DATA SECTION
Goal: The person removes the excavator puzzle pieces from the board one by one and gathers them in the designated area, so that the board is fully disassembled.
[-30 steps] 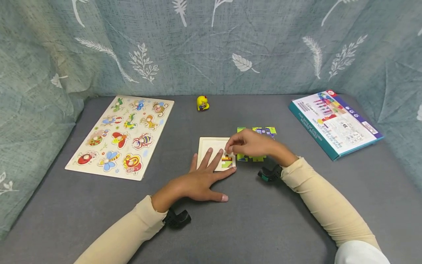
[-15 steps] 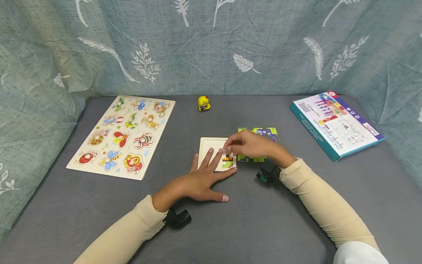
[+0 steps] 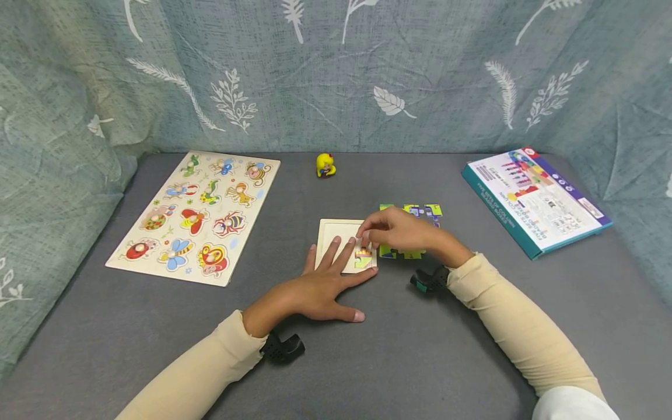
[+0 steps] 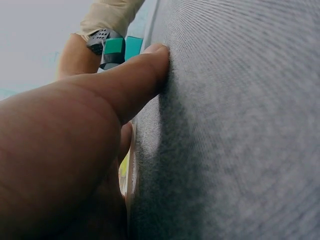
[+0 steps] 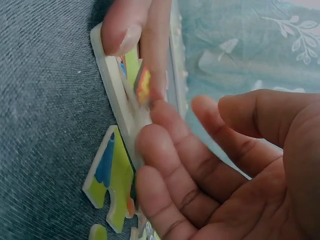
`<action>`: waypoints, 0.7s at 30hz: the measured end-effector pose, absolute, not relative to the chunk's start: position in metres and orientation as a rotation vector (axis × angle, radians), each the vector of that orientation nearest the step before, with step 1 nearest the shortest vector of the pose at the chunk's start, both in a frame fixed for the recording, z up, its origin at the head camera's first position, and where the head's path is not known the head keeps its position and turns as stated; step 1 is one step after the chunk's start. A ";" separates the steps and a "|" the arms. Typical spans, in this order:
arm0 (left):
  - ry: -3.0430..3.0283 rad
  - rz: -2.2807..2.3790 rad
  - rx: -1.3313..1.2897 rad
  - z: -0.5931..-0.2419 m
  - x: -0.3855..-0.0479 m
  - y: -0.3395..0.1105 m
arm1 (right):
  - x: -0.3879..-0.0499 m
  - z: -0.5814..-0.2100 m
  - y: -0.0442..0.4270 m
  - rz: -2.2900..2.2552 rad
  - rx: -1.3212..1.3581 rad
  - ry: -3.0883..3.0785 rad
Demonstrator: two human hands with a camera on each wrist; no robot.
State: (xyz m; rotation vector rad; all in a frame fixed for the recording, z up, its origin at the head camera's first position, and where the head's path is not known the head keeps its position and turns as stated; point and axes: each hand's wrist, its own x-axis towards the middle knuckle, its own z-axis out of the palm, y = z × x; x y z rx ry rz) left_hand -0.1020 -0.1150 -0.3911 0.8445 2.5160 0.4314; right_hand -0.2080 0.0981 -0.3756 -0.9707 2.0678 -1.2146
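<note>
My left hand (image 3: 326,290) lies spread over a small square wooden puzzle tray (image 3: 341,226), its fingers on the board and its thumb on the table. My right hand (image 3: 401,229) bends over the tray's right side, its fingers curled at a small puzzle piece (image 3: 362,257) with green, red and yellow print. In the right wrist view that piece (image 5: 144,85) stands tilted and blurred by the fingertips, beside a left-hand finger (image 5: 122,32). Thumb contact with it is unclear. Loose green and purple puzzle pieces (image 3: 433,209) lie right of the tray, partly under the right hand.
A large wooden insect puzzle board (image 3: 196,219) lies at the left. A yellow-haired toy figure (image 3: 325,165) stands at the back. At the right is a teal-edged box (image 3: 538,198). A leaf-patterned curtain (image 3: 336,76) hangs behind the grey table (image 3: 367,373).
The right fingers shift slightly over the tray, and the piece there looks a little tilted and brighter. My left hand stays in place. The head view drifts a little.
</note>
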 end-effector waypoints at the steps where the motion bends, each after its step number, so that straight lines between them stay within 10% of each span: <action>1: 2.516 0.426 0.843 -0.391 -0.102 -0.115 | -0.208 -0.375 0.098 -1.230 -0.972 2.053; 21: 2.516 0.419 0.845 -0.389 -0.101 -0.114 | -0.207 -0.373 0.095 -1.153 -1.000 1.984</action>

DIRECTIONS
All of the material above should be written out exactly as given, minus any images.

RESPONSE AREA
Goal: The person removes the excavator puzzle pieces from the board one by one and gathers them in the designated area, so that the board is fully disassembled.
[-30 steps] 
[-15 steps] 
[+0 steps] 
[+0 steps] 
[+0 steps] 
`<action>`: waypoints, 0.7s at 30hz: the measured end-effector pose, absolute, not relative to the chunk's start: position in metres and orientation as a rotation vector (axis × angle, radians), each the vector of that orientation nearest the step before, with step 1 nearest the shortest vector of the pose at the chunk's start, both in a frame fixed for the recording, z up, its origin at the head camera's first position, and where the head's path is not known the head keeps its position and turns as stated; step 1 is one step after the chunk's start. A ";" separates the steps and a "|" the arms. Typical spans, in this order:
arm0 (left):
  - ry: -3.0430..3.0283 rad
  - rz: -2.2807..2.3790 rad
  - rx: -1.3313..1.2897 rad
  - z: -0.5931..-0.2419 m
  - x: -0.3855..-0.0479 m
  - y: -0.3395..0.1105 m
arm1 (right):
  - x: -0.3879..-0.0499 m
  - z: -0.5814..-0.2100 m
  - y: -0.0442..0.4270 m
  - rz: -2.2900..2.2552 rad
  - rx: -1.3212..1.3581 rad
  - ry: -3.0883..3.0785 rad
Demonstrator: two human hands with a camera on each wrist; no robot.
State: (xyz m; rotation vector rad; all in a frame fixed for the recording, z up, its origin at the head camera's first position, and where the head's path is not known the head keeps its position and turns as stated; point and axes: each hand's wrist, its own x-axis towards the middle knuckle, its own z-axis out of the palm, y = z × x; x y z rx ry rz) left_hand -0.1020 -0.1150 -0.3911 0.8445 2.5160 0.4314; right_hand -0.2080 0.0981 -0.3756 -0.9707 2.0678 -1.2146
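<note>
My left hand (image 3: 326,290) lies spread over a small square wooden puzzle tray (image 3: 341,226), its fingers on the board and its thumb on the table. My right hand (image 3: 401,229) bends over the tray's right side, its fingers curled at a small puzzle piece (image 3: 362,257) with green, red and yellow print. In the right wrist view that piece (image 5: 144,85) stands tilted and blurred by the fingertips, beside a left-hand finger (image 5: 122,32). Thumb contact with it is unclear. Loose green and purple puzzle pieces (image 3: 433,209) lie right of the tray, partly under the right hand.
A large wooden insect puzzle board (image 3: 196,219) lies at the left. A yellow-haired toy figure (image 3: 325,165) stands at the back. At the right is a teal-edged box (image 3: 538,198). A leaf-patterned curtain (image 3: 336,76) hangs behind the grey table (image 3: 367,373).
The right fingers shift slightly over the tray, and the piece there looks a little tilted and brighter. My left hand stays in place. The head view drifts a little.
</note>
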 end-effector waypoints at the steps where the motion bends, each after its step number, so that straight lines between them stay within 10% of each span: <action>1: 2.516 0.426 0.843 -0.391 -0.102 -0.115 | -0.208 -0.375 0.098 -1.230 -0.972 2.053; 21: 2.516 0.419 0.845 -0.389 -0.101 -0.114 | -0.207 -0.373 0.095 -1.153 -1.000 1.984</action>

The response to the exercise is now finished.